Task prompt: Exactly repeat the full listing that follows.

══ Supplied information ══

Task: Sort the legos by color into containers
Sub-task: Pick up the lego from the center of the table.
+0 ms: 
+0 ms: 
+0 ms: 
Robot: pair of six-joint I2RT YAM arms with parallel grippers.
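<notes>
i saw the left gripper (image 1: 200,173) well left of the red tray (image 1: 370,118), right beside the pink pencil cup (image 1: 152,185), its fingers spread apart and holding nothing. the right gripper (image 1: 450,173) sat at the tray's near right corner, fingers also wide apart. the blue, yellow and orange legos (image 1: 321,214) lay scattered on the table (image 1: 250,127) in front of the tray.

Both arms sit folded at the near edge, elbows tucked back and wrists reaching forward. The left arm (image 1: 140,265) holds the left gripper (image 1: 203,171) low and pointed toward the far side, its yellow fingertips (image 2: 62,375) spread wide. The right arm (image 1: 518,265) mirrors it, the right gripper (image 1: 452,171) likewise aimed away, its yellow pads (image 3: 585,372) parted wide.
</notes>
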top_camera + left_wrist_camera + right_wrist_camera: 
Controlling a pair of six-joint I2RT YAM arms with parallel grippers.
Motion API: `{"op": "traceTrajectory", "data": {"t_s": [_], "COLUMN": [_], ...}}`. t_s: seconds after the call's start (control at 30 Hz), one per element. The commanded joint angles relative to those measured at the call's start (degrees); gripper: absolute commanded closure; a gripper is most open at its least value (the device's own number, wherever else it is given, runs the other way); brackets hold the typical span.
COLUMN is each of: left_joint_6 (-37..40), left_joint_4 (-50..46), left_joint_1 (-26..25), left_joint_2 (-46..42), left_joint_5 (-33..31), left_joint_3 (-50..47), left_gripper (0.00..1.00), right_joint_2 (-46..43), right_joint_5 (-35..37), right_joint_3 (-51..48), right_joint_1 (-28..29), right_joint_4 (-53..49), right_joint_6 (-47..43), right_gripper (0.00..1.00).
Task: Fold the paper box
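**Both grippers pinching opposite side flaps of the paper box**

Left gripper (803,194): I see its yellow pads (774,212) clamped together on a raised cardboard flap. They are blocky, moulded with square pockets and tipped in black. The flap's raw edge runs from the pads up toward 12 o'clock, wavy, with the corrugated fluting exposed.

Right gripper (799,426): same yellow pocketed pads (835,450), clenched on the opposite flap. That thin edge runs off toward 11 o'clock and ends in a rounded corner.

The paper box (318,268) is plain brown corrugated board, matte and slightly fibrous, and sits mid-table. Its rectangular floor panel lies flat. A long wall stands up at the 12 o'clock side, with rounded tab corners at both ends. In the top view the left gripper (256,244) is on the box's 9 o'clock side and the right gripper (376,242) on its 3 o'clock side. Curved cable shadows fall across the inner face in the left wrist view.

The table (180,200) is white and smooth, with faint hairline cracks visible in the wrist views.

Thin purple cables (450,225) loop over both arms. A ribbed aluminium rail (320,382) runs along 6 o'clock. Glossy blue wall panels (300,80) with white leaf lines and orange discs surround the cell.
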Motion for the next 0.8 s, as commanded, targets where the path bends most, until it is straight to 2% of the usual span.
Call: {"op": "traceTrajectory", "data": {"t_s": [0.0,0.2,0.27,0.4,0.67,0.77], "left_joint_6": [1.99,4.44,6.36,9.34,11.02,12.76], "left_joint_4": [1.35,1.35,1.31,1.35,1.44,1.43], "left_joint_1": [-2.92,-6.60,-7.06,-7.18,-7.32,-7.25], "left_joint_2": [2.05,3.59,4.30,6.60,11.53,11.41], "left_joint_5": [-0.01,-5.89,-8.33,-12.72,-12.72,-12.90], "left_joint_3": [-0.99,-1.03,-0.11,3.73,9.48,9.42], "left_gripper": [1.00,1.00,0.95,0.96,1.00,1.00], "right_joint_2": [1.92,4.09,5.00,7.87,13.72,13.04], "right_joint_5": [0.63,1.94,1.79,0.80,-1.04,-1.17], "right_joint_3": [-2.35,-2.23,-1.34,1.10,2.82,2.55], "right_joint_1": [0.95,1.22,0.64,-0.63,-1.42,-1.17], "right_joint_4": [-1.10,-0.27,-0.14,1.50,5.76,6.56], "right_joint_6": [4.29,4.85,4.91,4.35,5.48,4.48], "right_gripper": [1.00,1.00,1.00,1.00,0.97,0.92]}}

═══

Your solution:
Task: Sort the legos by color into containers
Sub-task: Pick up the lego from the center of the table.
+0 ms: 
+0 ms: 
+0 ms: 
Robot: pair of six-joint I2RT YAM arms with parallel grippers.
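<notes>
i saw the left gripper (image 1: 200,173) well left of the red tray (image 1: 370,118), right beside the pink pencil cup (image 1: 152,185), its fingers spread apart and holding nothing. the right gripper (image 1: 450,173) sat at the tray's near right corner, fingers also wide apart. the blue, yellow and orange legos (image 1: 321,214) lay scattered on the table (image 1: 250,127) in front of the tray.

Both arms sit folded at the near edge, elbows tucked back and wrists reaching forward. The left arm (image 1: 140,265) holds the left gripper (image 1: 203,171) low and pointed toward the far side, its yellow fingertips (image 2: 62,375) spread wide. The right arm (image 1: 518,265) mirrors it, the right gripper (image 1: 452,171) likewise aimed away, its yellow pads (image 3: 585,372) parted wide.
</notes>
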top_camera + left_wrist_camera + right_wrist_camera: 
Controlling a pair of six-joint I2RT YAM arms with parallel grippers.
Motion API: `{"op": "traceTrajectory", "data": {"t_s": [_], "COLUMN": [_], ...}}`. t_s: seconds after the call's start (control at 30 Hz), one per element. The commanded joint angles relative to those measured at the call's start (degrees); gripper: absolute commanded closure; a gripper is most open at its least value (the device's own number, wherever else it is given, runs the other way); brackets hold the typical span.
COLUMN is each of: left_joint_6 (-37..40), left_joint_4 (-50..46), left_joint_1 (-26..25), left_joint_2 (-46..42), left_joint_5 (-33..31), left_joint_3 (-50..47), left_gripper (0.00..1.00), right_joint_2 (-46..43), right_joint_5 (-35..37), right_joint_3 (-51..48), right_joint_1 (-28..29), right_joint_4 (-53..49), right_joint_6 (-47..43), right_gripper (0.00..1.00).
Task: Fold the paper box
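**Both grippers pinching opposite side flaps of the paper box**

Left gripper (803,194): I see its yellow pads (774,212) clamped together on a raised cardboard flap. They are blocky, moulded with square pockets and tipped in black. The flap's raw edge runs from the pads up toward 12 o'clock, wavy, with the corrugated fluting exposed.

Right gripper (799,426): same yellow pocketed pads (835,450), clenched on the opposite flap. That thin edge runs off toward 11 o'clock and ends in a rounded corner.

The paper box (318,268) is plain brown corrugated board, matte and slightly fibrous, and sits mid-table. Its rectangular floor panel lies flat. A long wall stands up at the 12 o'clock side, with rounded tab corners at both ends. In the top view the left gripper (256,244) is on the box's 9 o'clock side and the right gripper (376,242) on its 3 o'clock side. Curved cable shadows fall across the inner face in the left wrist view.

The table (180,200) is white and smooth, with faint hairline cracks visible in the wrist views.

Thin purple cables (450,225) loop over both arms. A ribbed aluminium rail (320,382) runs along 6 o'clock. Glossy blue wall panels (300,80) with white leaf lines and orange discs surround the cell.
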Motion for the next 0.8 s, as commanded, targets where the path bends most, until it is straight to 2% of the usual span.
Call: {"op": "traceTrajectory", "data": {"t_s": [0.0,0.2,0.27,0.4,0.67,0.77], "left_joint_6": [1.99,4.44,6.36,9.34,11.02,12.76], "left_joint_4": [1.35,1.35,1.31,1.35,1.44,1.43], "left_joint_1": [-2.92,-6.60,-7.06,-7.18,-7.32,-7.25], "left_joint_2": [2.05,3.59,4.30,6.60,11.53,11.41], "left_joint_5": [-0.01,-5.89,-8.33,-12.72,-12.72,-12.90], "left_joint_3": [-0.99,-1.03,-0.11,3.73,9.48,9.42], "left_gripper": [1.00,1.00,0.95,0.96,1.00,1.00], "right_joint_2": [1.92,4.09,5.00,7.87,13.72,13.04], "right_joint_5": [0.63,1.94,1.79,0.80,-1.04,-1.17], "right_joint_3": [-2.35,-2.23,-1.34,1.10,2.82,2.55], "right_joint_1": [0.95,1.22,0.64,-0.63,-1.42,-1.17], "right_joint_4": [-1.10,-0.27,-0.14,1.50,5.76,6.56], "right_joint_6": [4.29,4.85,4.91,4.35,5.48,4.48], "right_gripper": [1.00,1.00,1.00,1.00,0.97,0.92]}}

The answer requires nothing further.